## Your instructions
Set down each line from the start of the material exactly, please, up to and including the one that contains "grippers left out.".

## Source data
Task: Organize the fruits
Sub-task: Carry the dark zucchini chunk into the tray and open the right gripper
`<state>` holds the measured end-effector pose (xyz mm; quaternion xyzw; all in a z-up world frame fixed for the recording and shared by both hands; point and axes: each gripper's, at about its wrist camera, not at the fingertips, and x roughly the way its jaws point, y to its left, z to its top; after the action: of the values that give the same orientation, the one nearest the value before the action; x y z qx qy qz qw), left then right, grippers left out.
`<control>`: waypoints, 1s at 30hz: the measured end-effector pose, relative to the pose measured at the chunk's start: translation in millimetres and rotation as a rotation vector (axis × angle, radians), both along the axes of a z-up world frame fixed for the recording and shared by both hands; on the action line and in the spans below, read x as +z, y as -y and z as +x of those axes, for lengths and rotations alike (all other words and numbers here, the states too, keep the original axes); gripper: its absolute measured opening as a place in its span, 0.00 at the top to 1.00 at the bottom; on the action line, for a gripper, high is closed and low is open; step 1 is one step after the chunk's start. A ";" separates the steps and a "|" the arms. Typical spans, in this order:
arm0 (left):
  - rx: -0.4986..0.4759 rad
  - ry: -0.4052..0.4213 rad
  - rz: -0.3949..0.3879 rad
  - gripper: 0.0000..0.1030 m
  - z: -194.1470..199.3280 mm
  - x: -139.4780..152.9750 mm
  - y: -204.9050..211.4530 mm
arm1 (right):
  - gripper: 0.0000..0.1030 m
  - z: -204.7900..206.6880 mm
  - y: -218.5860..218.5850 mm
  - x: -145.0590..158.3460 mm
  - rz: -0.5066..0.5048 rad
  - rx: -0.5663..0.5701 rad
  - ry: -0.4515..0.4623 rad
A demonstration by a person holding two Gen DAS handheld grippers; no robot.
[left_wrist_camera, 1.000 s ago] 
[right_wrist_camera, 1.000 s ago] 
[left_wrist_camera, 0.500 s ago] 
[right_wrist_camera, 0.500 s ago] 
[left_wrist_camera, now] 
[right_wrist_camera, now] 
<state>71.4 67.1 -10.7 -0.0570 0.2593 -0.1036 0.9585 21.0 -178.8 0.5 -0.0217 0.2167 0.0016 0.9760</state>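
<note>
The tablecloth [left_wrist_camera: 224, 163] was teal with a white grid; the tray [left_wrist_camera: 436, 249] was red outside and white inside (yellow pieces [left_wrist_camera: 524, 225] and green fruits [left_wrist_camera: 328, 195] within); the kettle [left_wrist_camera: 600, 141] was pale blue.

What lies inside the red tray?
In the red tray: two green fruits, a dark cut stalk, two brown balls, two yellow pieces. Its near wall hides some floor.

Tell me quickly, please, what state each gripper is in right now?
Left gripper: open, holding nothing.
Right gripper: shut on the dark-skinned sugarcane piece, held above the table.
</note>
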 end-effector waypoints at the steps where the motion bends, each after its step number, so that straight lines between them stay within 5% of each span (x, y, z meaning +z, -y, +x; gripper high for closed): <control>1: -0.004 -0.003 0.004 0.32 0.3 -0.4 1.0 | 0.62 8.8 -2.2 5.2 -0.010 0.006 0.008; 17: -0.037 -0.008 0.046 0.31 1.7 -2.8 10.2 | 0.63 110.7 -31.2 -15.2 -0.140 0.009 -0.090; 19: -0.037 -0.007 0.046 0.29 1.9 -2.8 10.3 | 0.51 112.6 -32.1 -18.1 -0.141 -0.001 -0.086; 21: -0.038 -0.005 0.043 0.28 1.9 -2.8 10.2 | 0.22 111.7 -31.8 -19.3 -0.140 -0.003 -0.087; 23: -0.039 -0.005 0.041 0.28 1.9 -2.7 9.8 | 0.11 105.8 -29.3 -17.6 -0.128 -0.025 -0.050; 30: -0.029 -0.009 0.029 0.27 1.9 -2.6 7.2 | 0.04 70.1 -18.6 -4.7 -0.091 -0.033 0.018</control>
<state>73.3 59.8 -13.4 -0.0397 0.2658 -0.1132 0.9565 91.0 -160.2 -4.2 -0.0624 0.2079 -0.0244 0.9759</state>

## Result of this task
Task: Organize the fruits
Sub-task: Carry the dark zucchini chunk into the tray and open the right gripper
`<state>` holds the measured end-effector pose (xyz mm; quaternion xyzw; all in a z-up world frame fixed for the recording and shared by both hands; point and axes: each gripper's, at about its wrist camera, not at the fingertips, and x roughly the way its jaws point, y to its left, z to its top; after the action: of the values that give the same orientation, the one nearest the value before the action; x y z qx qy qz qw), left then right, grippers left out.

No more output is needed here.